*EXERCISE DETAILS:*
Give back a single number: the count of lines in the data that contain the string "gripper".

=== Begin Enclosure ===

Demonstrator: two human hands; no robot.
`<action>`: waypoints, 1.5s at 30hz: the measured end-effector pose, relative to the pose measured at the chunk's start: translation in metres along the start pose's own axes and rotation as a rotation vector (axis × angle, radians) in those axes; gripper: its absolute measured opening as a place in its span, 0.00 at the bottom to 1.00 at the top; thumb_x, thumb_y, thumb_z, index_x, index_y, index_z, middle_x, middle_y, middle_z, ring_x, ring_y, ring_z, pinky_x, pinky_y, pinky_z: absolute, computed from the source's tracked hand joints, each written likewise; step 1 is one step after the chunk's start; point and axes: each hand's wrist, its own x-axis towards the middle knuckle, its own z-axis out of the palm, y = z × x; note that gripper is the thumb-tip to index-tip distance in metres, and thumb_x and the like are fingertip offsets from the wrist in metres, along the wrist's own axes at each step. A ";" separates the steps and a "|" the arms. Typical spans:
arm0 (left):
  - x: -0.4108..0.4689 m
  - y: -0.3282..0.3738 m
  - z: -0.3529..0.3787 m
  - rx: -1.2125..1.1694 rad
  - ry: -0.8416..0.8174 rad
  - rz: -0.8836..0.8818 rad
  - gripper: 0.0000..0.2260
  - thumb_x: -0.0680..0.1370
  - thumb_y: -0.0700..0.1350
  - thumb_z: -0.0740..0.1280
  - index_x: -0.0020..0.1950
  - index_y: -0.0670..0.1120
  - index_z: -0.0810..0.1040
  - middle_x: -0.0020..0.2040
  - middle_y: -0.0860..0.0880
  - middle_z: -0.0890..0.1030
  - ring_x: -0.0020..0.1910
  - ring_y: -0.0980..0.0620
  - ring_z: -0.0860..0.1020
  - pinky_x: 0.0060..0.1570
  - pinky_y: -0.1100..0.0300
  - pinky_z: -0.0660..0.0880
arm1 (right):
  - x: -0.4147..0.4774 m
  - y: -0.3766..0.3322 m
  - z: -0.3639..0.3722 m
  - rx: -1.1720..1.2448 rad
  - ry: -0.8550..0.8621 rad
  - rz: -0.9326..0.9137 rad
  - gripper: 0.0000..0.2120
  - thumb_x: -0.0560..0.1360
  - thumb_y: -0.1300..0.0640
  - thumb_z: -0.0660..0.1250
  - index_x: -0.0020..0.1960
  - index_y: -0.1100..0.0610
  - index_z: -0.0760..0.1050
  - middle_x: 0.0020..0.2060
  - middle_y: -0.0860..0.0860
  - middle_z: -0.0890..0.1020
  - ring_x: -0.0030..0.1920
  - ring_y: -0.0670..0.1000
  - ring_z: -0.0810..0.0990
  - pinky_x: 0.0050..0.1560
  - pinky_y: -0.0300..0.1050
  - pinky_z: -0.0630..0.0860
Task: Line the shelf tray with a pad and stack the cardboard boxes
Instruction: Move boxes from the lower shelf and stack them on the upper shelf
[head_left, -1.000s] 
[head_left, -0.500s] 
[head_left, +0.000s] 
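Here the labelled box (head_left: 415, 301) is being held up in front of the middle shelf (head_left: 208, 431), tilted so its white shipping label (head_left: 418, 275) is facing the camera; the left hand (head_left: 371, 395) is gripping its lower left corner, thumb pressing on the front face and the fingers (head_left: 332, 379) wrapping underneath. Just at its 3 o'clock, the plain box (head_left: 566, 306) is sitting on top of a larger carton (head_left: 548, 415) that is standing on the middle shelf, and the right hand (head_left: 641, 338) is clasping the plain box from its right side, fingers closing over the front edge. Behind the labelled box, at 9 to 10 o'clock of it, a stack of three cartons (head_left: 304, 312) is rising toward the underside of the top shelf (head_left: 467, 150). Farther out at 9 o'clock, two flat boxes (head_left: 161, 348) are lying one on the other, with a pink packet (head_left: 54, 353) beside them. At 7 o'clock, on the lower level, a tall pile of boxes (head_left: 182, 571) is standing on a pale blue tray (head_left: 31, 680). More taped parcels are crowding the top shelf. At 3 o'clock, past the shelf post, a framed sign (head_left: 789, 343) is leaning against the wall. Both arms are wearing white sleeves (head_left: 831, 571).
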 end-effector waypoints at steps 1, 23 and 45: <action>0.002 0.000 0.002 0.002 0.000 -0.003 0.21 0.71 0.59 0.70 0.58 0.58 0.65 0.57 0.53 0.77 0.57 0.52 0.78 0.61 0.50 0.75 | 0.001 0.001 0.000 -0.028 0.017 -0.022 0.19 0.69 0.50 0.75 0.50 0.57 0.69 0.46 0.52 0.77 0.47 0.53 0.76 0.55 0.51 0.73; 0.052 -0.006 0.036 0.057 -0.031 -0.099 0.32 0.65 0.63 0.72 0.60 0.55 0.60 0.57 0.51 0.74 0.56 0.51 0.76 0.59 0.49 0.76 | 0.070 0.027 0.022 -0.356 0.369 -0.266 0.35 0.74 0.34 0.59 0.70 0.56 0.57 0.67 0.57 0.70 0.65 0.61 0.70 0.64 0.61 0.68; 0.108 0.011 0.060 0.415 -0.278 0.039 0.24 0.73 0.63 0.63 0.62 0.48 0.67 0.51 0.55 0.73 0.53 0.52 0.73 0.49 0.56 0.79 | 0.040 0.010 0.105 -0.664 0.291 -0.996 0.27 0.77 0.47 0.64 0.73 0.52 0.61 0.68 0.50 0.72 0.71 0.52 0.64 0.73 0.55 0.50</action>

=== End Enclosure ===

*ANSWER SECTION:*
3